• [ABOUT THIS EXERCISE] The full set of records must be set down verbatim.

(Beginning of EXERCISE INPUTS)

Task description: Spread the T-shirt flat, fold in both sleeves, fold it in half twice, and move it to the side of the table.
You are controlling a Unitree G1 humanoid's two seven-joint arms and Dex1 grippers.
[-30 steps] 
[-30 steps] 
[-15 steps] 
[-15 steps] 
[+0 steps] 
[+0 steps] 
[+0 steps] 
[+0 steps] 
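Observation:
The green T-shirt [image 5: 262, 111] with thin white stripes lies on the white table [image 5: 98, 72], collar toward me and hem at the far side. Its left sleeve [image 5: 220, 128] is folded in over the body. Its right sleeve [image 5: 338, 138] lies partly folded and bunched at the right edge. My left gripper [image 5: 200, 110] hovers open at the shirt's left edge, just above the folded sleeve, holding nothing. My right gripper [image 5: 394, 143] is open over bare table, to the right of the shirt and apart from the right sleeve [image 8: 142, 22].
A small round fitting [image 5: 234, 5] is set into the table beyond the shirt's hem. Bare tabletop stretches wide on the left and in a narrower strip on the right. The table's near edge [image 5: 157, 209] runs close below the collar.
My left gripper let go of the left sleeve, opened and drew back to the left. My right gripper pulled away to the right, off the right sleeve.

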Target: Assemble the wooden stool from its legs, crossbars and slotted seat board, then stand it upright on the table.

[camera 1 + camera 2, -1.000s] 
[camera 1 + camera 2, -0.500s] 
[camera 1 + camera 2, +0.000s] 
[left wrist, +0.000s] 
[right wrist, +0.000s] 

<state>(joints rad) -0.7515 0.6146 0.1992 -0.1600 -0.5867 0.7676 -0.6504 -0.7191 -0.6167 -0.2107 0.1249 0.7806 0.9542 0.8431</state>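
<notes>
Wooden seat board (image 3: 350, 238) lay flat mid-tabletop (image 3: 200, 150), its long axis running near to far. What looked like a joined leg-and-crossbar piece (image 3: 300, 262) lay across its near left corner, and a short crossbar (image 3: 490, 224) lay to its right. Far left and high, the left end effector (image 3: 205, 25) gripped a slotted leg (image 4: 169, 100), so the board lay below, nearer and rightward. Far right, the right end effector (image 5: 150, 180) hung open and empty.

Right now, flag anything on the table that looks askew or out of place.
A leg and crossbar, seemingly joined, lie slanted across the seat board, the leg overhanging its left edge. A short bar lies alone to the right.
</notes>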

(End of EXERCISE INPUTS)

• [REPLY TO THE EXERCISE]
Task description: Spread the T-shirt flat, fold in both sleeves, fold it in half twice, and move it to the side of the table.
You are controlling a Unitree G1 humanoid's two seven-joint arms and Dex1 grippers.
[-30 steps] 
[-30 steps] 
[-15 steps] 
[-15 steps] 
[+0 steps] 
[+0 steps] 
[+0 steps] 
[+0 steps] 
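Observation:
The green T-shirt [image 5: 262, 111] with thin white stripes lies on the white table [image 5: 98, 72], collar toward me and hem at the far side. Its left sleeve [image 5: 220, 128] is folded in over the body. Its right sleeve [image 5: 338, 138] lies partly folded and bunched at the right edge. My left gripper [image 5: 200, 110] hovers open at the shirt's left edge, just above the folded sleeve, holding nothing. My right gripper [image 5: 394, 143] is open over bare table, to the right of the shirt and apart from the right sleeve [image 8: 142, 22].
A small round fitting [image 5: 234, 5] is set into the table beyond the shirt's hem. Bare tabletop stretches wide on the left and in a narrower strip on the right. The table's near edge [image 5: 157, 209] runs close below the collar.
My left gripper let go of the left sleeve, opened and drew back to the left. My right gripper pulled away to the right, off the right sleeve.
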
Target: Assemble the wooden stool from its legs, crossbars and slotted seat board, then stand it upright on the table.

[camera 1 + camera 2, -1.000s] 
[camera 1 + camera 2, -0.500s] 
[camera 1 + camera 2, +0.000s] 
[left wrist, +0.000s] 
[right wrist, +0.000s] 

<state>(joints rad) -0.7515 0.6146 0.1992 -0.1600 -0.5867 0.7676 -0.6504 -0.7191 -0.6167 -0.2107 0.1249 0.7806 0.9542 0.8431</state>
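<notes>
Wooden seat board (image 3: 350, 238) lay flat mid-tabletop (image 3: 200, 150), its long axis running near to far. What looked like a joined leg-and-crossbar piece (image 3: 300, 262) lay across its near left corner, and a short crossbar (image 3: 490, 224) lay to its right. Far left and high, the left end effector (image 3: 205, 25) gripped a slotted leg (image 4: 169, 100), so the board lay below, nearer and rightward. Far right, the right end effector (image 5: 150, 180) hung open and empty.

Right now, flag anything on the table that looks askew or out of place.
A leg and crossbar, seemingly joined, lie slanted across the seat board, the leg overhanging its left edge. A short bar lies alone to the right.
</notes>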

No further work remains on the exercise.